Confessions of a Pink Cupcake Eater
I wake up, sometimes, with a start. Not knowing why, really, but always with a dark feeling that things aren't right. It's during those heart-pounding moments that I get the distinct feeling I'm the brunt of some cruel and terrible joke. Everyone knows exactly what the punch line is. And, everyone knows that the punch line is me.
I am keenly aware that this thought- when passing through my brain- serves as a flashing, neon reminder that I am, at times, nothing more than a scared sixteen year old girl who forgot to convince herself that she didn't care.
As I sit here on my bed, legs tucked beneath me, and laptop before me-- I wonder when, exactly, that 16 year girl will retreat to the past-- and stay there forever. And, I wonder why she is so persistent in her longing to be heard.

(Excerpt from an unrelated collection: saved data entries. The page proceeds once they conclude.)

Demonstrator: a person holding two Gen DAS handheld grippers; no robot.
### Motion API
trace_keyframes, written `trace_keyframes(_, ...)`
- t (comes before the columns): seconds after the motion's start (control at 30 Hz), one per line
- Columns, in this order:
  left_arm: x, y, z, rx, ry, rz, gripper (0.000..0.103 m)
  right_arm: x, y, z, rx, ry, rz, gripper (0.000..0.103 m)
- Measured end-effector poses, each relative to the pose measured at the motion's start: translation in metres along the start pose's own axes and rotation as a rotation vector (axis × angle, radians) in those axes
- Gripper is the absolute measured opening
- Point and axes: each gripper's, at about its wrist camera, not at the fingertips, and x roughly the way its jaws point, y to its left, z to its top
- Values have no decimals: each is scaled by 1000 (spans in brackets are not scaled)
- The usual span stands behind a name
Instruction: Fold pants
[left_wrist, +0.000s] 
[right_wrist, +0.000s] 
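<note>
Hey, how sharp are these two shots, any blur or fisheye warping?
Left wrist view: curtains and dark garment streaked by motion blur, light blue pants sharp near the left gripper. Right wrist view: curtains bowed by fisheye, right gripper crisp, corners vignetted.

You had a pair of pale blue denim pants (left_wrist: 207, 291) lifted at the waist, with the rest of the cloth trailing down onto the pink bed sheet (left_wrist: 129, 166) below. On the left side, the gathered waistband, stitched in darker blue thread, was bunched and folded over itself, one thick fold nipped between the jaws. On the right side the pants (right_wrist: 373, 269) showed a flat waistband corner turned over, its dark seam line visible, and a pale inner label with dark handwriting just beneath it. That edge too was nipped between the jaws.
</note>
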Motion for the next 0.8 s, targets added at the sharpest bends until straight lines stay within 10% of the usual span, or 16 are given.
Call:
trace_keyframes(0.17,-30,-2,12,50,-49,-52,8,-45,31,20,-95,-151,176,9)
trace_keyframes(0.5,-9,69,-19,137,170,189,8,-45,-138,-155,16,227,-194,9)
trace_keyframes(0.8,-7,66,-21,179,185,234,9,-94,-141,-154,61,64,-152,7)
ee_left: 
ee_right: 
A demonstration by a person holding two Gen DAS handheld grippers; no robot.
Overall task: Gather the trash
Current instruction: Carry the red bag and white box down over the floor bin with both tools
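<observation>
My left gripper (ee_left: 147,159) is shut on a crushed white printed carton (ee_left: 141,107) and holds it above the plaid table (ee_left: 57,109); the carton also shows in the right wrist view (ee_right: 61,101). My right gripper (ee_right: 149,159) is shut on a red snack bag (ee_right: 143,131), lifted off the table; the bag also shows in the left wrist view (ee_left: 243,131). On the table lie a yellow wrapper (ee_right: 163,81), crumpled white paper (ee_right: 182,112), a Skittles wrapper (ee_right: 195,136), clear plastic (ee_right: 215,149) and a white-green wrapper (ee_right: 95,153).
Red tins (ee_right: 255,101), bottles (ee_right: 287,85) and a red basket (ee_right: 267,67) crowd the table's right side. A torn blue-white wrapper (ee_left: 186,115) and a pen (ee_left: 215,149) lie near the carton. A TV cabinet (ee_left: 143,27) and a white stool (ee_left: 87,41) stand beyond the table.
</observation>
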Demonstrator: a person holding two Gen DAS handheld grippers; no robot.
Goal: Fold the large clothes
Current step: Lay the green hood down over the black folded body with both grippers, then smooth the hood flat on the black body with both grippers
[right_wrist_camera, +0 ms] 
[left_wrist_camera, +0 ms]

This all seems so unnecessarily complicated and dramatic to me, but, unfortunately, I am stuck here. Again. Trying to shake the residual effects of a bad dream. Wishing the joke would be over. Wishing I were somewhere else. Wishing I knew all of the answers. And wishing I didn't have so many wishes.
Pink cupcakes. That's what life reminds me of. They're always so inviting. They promise to be good. Delicious, really. But, pink cupcakes are always bitter. Have you noticed that? It must be the red dye #41, or something. But, I always wonder why I thought they would be so tasty.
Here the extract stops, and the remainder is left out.